"Es ist ein Anblick, der einem wie eine Stahlfaust in den Magen donnert. Mächtige Tiere - jedes zusammengepfercht in einem rostigen Käfig, der gerade groß genug wäre für einen kleinen Hund, wäre er überhaupt für ein Tier geeignet. Für sie bedeutet der Mensch nichts anderes als Schmerz." So berichtete die "Krone", nachdem sie vor fünf Jahren Jill Robinson auf ihrer Bären-Rettungsstation in China besuchen durfte.

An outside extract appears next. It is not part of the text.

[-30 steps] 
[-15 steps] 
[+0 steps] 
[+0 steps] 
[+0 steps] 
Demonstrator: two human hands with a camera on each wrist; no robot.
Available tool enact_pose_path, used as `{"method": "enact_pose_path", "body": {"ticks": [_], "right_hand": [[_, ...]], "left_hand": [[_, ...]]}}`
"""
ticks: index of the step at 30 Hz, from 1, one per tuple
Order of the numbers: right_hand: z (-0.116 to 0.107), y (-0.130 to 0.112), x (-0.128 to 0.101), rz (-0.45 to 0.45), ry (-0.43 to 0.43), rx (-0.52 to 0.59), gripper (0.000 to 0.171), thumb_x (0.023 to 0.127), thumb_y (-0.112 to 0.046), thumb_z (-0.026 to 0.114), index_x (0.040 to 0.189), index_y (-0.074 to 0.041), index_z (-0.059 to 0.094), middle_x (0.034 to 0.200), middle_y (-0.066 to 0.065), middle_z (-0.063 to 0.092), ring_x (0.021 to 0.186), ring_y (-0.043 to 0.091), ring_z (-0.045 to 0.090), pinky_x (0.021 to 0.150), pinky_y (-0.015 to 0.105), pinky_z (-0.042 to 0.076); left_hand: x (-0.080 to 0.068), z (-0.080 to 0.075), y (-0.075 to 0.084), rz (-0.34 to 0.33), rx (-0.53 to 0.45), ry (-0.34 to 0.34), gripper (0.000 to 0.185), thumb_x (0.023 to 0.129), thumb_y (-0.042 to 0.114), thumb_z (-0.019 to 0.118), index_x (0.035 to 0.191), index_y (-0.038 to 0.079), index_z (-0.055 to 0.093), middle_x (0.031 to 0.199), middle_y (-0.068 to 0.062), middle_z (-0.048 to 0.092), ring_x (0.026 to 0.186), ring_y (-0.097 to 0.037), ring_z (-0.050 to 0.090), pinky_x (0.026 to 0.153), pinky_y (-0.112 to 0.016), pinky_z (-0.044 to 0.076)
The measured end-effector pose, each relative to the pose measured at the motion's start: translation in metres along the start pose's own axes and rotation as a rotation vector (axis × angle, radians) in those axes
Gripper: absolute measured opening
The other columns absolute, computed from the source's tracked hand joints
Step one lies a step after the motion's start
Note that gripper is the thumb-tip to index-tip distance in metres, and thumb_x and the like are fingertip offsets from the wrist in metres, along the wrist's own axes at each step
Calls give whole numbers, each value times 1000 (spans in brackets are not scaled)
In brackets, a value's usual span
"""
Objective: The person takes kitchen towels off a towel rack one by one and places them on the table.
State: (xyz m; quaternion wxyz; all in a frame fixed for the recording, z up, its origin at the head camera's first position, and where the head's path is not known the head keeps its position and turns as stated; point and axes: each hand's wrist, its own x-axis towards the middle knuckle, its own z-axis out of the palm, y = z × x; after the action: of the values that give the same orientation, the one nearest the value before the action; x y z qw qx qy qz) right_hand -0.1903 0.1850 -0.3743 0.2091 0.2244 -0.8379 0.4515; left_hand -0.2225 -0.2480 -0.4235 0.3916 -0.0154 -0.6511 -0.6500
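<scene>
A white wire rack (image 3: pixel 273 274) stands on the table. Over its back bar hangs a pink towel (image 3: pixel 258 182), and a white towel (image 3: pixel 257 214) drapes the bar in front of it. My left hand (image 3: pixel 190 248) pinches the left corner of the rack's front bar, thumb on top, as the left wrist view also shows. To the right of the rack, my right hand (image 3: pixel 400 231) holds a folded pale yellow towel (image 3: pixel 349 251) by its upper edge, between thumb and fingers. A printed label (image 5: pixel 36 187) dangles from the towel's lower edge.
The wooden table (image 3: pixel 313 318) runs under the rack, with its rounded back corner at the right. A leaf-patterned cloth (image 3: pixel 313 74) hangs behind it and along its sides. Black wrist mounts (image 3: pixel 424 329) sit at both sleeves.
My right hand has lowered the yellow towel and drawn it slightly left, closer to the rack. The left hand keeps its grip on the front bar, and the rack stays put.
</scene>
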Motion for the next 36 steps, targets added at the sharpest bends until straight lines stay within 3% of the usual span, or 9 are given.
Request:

Beherzter Einsatz für gequälte Bären
Die "Krone" nahm damals nie zu vergessende Erkenntnisse mit nach Hause - dahingehend, was der Mensch fähig ist, leidens- und gefühlsfähigen Lebewesen brutalst anzutun. Aber auch dahingehend, was ein einzelner Mensch bewegen kann! Wie Jill Robinson, die viele Bären, die zur Gewinnung von Gallensaft in Käfigen dahinvegetieren mussten, retten konnte und viel für ein Verbot dieser Praxis in mehreren Kantonen bewirkt hat.
Am Sonntag um 15 Uhr spricht und erzählt diese großartige Frau auf Einladung des Aktiven Tierschutzes im Hotel Weitzer.